Records from a collection
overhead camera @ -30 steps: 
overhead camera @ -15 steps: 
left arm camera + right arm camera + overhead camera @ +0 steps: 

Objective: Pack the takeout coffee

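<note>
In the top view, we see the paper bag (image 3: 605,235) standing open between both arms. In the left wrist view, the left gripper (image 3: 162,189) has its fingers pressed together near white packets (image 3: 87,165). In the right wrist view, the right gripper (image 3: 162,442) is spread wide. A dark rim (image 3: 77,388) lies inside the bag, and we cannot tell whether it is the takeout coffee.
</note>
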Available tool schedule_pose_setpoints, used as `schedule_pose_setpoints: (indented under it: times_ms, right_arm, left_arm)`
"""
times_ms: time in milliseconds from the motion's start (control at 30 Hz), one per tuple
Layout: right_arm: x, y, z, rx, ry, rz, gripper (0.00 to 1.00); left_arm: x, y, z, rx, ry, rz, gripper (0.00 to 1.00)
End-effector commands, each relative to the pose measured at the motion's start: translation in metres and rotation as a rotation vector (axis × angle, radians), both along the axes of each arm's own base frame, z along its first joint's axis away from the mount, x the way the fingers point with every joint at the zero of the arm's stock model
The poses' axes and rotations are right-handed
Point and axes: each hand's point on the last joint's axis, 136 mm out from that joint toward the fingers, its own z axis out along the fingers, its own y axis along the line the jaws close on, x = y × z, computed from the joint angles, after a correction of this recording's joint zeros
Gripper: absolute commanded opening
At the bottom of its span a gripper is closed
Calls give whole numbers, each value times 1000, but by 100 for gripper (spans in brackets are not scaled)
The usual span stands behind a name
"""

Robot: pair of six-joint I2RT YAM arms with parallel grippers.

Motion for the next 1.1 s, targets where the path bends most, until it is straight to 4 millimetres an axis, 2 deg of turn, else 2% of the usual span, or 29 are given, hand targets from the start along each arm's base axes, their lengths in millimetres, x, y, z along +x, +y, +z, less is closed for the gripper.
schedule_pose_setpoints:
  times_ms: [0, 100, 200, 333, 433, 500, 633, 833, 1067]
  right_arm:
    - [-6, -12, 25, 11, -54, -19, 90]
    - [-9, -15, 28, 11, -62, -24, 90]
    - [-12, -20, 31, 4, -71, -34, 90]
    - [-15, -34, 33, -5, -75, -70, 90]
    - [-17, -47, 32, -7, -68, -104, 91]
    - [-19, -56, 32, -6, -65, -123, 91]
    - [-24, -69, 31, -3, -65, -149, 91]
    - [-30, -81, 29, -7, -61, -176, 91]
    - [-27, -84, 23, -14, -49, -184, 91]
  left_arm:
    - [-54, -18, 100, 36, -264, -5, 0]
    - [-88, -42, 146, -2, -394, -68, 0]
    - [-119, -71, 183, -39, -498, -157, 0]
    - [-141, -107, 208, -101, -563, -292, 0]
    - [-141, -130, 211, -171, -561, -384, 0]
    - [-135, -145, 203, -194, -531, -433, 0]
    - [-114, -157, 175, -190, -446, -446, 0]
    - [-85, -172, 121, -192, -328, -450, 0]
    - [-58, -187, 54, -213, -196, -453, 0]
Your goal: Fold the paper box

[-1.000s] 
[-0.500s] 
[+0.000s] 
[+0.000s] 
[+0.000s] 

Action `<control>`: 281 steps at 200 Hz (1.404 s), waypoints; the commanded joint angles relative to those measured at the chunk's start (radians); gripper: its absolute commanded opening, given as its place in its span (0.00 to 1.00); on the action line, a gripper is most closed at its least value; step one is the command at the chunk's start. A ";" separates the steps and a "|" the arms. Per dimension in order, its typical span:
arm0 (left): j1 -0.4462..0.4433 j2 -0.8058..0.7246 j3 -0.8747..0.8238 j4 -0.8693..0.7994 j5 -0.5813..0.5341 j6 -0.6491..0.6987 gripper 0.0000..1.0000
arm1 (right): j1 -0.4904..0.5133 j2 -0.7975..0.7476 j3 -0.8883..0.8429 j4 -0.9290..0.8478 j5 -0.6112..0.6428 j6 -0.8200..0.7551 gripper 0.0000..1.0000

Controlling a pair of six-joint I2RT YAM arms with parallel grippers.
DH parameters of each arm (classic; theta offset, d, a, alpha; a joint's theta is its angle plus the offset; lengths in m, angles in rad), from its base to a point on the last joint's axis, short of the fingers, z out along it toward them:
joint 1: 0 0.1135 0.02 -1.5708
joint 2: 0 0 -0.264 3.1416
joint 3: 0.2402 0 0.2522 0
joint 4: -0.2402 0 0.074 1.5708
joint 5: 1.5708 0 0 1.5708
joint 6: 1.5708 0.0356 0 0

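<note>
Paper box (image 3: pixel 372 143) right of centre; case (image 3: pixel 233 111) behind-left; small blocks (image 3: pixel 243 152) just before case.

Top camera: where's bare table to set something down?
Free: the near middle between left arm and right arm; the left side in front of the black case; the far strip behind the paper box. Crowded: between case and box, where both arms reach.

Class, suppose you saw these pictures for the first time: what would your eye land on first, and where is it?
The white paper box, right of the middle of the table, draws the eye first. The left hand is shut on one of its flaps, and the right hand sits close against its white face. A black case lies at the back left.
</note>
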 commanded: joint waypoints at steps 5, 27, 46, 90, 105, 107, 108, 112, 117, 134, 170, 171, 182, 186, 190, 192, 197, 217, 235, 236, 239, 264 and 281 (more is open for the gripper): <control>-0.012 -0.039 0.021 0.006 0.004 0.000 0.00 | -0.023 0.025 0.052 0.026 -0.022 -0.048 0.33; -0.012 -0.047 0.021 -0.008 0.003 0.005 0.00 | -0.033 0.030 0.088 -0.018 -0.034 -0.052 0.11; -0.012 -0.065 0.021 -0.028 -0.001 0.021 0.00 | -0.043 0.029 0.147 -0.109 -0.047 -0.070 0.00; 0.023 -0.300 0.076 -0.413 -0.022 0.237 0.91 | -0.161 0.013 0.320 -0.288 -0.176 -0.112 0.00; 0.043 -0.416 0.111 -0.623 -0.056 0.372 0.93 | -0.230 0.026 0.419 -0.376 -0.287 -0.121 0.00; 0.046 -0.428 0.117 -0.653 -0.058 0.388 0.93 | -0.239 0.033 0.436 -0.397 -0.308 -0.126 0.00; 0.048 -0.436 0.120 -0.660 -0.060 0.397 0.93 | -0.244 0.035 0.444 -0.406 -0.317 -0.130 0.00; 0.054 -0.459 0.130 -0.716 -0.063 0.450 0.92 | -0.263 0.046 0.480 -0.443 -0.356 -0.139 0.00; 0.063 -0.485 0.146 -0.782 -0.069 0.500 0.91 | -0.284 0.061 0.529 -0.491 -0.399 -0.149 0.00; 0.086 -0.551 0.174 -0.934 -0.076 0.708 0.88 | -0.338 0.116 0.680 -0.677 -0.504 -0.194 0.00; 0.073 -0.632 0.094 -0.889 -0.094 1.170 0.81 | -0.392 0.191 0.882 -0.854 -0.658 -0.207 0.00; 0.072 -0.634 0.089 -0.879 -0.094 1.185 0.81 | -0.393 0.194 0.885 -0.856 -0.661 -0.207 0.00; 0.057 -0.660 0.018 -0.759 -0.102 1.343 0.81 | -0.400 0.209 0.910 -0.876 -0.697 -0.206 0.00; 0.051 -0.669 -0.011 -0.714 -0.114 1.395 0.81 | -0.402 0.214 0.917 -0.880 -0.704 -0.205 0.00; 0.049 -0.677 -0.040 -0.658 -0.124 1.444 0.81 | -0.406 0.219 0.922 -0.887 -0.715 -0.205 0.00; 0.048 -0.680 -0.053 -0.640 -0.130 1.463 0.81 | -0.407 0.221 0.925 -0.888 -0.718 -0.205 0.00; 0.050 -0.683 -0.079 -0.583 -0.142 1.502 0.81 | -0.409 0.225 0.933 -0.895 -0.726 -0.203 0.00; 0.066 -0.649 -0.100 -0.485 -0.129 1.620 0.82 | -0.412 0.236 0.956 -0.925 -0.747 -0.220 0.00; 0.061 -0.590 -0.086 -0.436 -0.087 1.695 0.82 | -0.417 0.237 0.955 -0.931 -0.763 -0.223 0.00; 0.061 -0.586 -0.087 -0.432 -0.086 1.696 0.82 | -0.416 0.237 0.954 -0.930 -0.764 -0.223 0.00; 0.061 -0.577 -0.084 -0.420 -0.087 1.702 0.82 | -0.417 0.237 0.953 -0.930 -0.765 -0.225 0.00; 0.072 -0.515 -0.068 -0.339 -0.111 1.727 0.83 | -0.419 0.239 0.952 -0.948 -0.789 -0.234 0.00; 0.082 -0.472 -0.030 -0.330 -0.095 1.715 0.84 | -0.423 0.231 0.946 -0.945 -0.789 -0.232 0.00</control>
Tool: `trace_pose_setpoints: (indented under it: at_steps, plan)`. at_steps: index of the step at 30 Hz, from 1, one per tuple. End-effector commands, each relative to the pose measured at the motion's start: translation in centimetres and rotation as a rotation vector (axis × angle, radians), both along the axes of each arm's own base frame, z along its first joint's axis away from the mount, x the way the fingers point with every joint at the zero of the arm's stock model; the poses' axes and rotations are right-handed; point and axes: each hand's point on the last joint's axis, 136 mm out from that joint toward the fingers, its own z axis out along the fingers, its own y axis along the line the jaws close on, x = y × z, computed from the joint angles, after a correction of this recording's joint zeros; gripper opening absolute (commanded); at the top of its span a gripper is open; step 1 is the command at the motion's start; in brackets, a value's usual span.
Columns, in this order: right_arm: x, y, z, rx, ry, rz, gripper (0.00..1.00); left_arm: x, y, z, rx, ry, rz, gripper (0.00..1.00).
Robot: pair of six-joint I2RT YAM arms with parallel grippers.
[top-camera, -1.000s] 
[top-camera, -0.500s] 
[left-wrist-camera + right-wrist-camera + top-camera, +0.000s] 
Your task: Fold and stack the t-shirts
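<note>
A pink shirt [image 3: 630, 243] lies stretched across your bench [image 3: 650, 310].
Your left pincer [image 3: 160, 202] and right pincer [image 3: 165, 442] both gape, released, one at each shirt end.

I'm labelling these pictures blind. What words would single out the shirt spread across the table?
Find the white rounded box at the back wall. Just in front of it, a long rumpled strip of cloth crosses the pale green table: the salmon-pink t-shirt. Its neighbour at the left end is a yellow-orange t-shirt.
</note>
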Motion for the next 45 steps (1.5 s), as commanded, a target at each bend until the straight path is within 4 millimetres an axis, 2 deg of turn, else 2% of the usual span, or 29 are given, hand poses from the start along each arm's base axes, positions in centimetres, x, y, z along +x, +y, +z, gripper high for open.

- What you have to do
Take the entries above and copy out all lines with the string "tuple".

- Final answer
times_ms: time in milliseconds from the motion's start (control at 30 Hz), one per tuple
Tool: `trace_pose_setpoints: (indented under it: at_steps, plan)`. at_steps: index of the step at 30 Hz, from 1, one per tuple. End-effector commands, each relative to the pose measured at the motion's start: translation in centimetres and rotation as a rotation vector (axis × angle, radians), both along the axes of each arm's own base frame, z along its first joint's axis away from the mount, x the way the fingers point with every joint at the zero of the arm's stock model; the poses' axes and rotations are right-handed; point and axes: each hand's point on the last joint's axis, 136 mm out from that joint toward the fingers, its own z axis out along the fingers, its own y axis along the line the jaws close on, x = y × z, computed from the joint angles, after a correction of this recording's joint zeros; gripper opening absolute (commanded); at the top of its span a gripper is open; step 1 is the command at the motion's start; in brackets, a value's usual span.

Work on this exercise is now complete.